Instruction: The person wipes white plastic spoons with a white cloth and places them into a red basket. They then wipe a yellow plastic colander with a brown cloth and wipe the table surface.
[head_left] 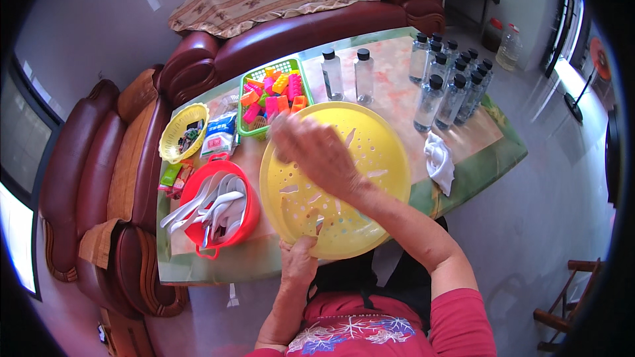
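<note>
I'm reading the clock off the centre of the round yellow tray point(350, 225), perforated, which sits mid-view with its 6 o'clock edge overhanging the near side of the table point(463, 190). Left hand point(300, 259) is at its 7 o'clock rim, pinched closed on it, thumb on the upper face, rest of the fingers mostly out of my sight. Right hand point(311, 151) reaches in from 4 o'clock, over the tray's 10-11 o'clock part; it's blurred, so I can't tell how far the fingers are open or whether they hold anything. Around it I see: green basket point(246, 125) of coloured blocks at 11, two clear bottles point(364, 82) with black caps at 12, a bottle cluster point(430, 102) between 1 and 2, crumpled white cloth point(439, 162) at 3. Red basket point(252, 215) with white spoons point(228, 201) is between 8 and 9, near the tray; yellow basket point(167, 148) with small dark items between 9 and 10, white-and-blue packet point(219, 133) just beside it at 10. Dark red sofa point(297, 26) beyond the table at 12
</note>
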Available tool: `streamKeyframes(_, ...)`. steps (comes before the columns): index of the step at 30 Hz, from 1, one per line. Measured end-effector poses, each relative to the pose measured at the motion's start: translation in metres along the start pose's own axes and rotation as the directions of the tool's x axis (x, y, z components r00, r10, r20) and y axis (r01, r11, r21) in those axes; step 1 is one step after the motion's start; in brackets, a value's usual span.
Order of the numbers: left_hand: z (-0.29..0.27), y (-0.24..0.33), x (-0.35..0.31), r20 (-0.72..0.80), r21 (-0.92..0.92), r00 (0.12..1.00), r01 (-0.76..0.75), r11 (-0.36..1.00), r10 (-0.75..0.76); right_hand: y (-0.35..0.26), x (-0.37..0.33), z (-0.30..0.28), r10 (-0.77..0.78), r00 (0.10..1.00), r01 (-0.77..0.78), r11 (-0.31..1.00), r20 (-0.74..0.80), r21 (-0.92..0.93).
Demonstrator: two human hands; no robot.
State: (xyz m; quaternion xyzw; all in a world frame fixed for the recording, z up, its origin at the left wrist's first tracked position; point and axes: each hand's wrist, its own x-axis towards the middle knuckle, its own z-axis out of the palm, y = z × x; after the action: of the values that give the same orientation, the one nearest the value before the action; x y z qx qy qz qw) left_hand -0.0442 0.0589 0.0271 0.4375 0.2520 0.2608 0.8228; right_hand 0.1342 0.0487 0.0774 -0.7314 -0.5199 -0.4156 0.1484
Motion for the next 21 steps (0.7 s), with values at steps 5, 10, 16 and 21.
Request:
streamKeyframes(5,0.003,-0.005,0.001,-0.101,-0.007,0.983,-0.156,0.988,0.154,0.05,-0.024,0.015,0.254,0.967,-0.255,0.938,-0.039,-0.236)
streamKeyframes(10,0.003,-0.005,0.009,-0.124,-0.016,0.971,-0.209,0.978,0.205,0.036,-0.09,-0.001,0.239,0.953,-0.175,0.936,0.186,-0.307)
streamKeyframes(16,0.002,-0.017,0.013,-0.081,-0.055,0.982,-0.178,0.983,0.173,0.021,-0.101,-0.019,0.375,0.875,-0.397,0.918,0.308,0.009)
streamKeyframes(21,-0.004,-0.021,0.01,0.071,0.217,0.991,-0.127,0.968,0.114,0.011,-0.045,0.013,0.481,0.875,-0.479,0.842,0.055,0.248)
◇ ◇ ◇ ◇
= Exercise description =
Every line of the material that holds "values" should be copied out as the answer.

= Task result =
State: (xyz m; quaternion xyzw; all in a world frame fixed for the recording, z up, its origin at the left wrist's first tracked position; point and axes: each hand's wrist, its own x-axis towards the middle knuckle, its own z-axis out of the palm, y = z × x; after the action: of the values that give the same orientation, the one nearest the value before the action; x y z qx qy qz qw) left_hand -0.0442 0.0589 0.0271 0.4375 0.2520 0.2608 0.8228; right_hand 0.1342 0.0487 0.0774 -0.7314 -0.5199 -0.4156 0.1484
Motion for the next 21 steps (0.7 s), with values at steps 5, 10, 16 and 21.

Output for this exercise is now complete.